Vino del mar, no se sabe de dónde, en una flota de balsas, con toda su corte y guerreros, llegó a la costa norte de lo que hoy es el Perú, en el valle de Moche y fundó un reino. Su nombre era Tacaynamo y fue el primer soberano de Chan Chan, la ciudad más importante de Chimú. Tuvo un hijo llamado Guacricaur y éste, uno al que llamó Ñancempinco. Fueron diez los reyes de esta dinastía. El último, Minchancaman fue derrotado por los Incas, quienes destruyeron la ciudad y dividieron al reino. Así cuenta la leyenda de Tacaynamo, recogida en «Historia Anónima», escrita en 1604 por algún cronista español que narra la fundación de Chan Chan y del reino de Chimor.

Y es a las afueras de Trujillo donde situamos Chan Chan,  la ciudad precolombina más grande de toda América y la mayor de adobe del mundo. Su majestuosidad perdura en el tiempo.  Se ubica frente al mar, muy cerca de la desembocadura del río Moche, ocupando cerca de 24 km2. En su apogeo, tenía cerca de 60 mil habitantes y una enorme riqueza en oro, plata y cerámica.

El sitio arqueológico de Chan Chan que podemos visitar es un conjunto de grandes unidades rectangulares conocidos como palacios, ciudadelas o residencias reales. Son 10 recintos delimitados por muros de barro, los cuales pueden alcanzar alturas de diez metros. Todos están orientados de norte a sur y comparten una disposición similar. El interior está formado por patios con rampas, pasadizos, habitaciones, plataformas funerarias, talleres, pozos de agua, etc… La sociedad chimú estaba caracterizada por su sólida división en grupos sociales y estas ciudadelas fueron residencias de la nobleza con un área destinado a artesanos y sirvientes a su servicio. Encontramos también barrios marginales destinados a agricultores y pescadores. Igualmente, existen monumentos que cumplieron funciones religiosas, como la Huaca del Obispo, la de Toledo y la de Las Conchas.

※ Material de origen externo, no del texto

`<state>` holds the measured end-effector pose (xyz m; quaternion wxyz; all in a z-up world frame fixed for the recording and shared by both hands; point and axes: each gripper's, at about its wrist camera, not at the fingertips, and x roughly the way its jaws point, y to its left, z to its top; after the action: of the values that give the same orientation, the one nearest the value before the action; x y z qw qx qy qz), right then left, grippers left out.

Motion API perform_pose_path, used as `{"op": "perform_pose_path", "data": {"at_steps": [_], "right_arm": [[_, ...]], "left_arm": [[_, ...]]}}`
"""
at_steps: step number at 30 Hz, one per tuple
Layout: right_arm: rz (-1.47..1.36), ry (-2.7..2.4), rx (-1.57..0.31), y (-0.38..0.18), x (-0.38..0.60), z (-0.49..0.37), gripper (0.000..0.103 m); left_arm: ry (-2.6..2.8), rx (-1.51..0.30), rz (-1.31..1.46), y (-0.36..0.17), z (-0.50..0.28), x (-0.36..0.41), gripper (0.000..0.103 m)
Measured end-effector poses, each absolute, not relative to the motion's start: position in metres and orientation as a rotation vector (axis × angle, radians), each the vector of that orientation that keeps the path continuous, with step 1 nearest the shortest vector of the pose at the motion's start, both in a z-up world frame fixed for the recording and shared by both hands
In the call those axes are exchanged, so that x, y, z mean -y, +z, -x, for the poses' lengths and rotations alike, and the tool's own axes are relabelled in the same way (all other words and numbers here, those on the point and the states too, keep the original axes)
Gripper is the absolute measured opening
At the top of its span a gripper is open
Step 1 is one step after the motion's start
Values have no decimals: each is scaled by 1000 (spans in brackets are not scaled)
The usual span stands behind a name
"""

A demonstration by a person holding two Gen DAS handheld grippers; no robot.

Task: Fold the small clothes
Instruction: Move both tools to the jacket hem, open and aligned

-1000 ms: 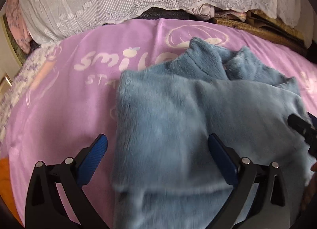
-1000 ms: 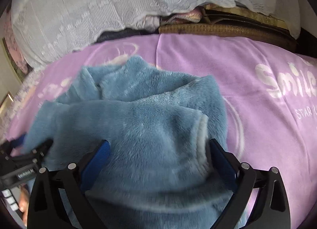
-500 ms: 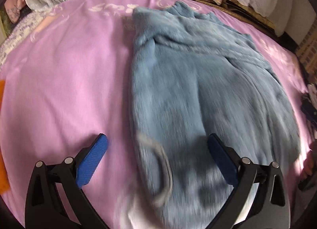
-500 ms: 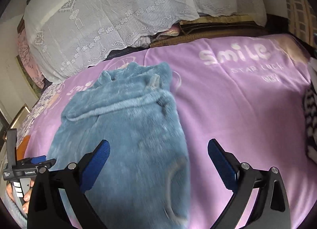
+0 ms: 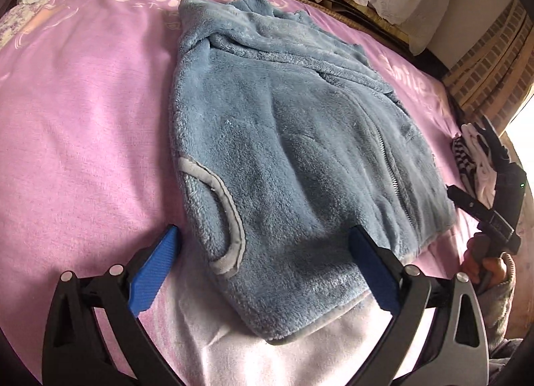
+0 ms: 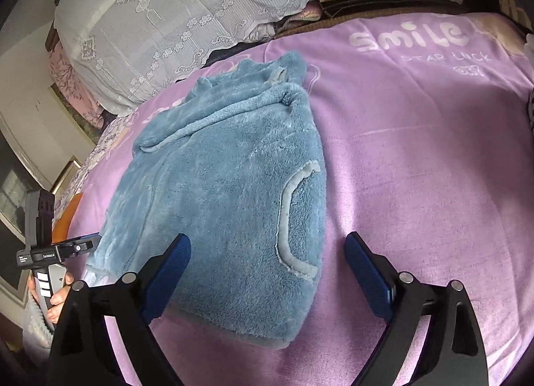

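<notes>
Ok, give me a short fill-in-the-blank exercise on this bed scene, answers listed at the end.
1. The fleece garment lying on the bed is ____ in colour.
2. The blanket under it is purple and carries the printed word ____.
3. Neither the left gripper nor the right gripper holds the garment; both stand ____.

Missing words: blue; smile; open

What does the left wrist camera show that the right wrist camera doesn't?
Only the left wrist view shows the zipper running down the blue fleece garment, a striped cloth past its far side and brick wall. Only the right wrist view shows the full "Smile Star Luck" print. Both share the garment lying on the purple blanket, the lace cover and open grippers.
</notes>
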<state>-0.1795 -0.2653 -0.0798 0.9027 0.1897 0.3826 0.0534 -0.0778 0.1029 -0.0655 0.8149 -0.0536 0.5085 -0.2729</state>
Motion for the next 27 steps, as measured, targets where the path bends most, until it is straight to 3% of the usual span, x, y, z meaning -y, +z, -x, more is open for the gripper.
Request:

La arquitectura chimú está caracterizada por frisos de barro decorando las paredes. Son figuras en plano relieve que cubren por completo las largas paredes. En la antigüedad estos tenían colores vivos, con motivos más resaltados. Los centros arqueológicos de Huaca del Sol y la Luna son dignos de admirar, superando en más de 700 años de antigüedad a Chan Chan y atribuidos al período mochica. La cultura mochica floreció entre los años 100 a.C. y 800 d.C. Sus cerámicas se consideran las más delicadas y de técnica más evolucionada de todo el país. Las vasijas mochicas tienen decorados realistas, con figuras y escenas cotidianas, entre ellas los castigos, las intervenciones quirúrgicas y las escenas eróticas. Su maravilloso museo hace revivir la iconografía moche, entre las cuales destacan el Pato Guerrero, el Sacerdote Ciego y piezas como el Felino. La Huaca del Sol, de 43 metros de altura, es la estructura individual más grande de Perú. Según la tradición oral fue construida en 3 días empleando 250 mil hombres y unos 140 millones de ladrillos de adobe, muchos de los cuales están marcados por el trabajador que los fabricó. Cuando se construyó, la pirámide estuvo formada por distintos niveles conectados por elevados tramos de escaleras, enormes rampas y muros. Hay pocas tumbas en su interior, indicando que debió utilizarse especialmente como centro ceremonial. A medio km a través del desierto se encuentra la Huaca de la Luna, formada por salas que contienen cerámicas, metales preciosos y algunos espléndidos frisos policromados que representan al dios Ai-apaec. Fue construida durante 6 siglos hasta el 600 d.C.

Si visitas Trujillo no debes dejar de visitar la ciudadela de Chan Chan, sita en una zona privilegiada para el viajero. Visitar esta maravillosa construcción te fascinará.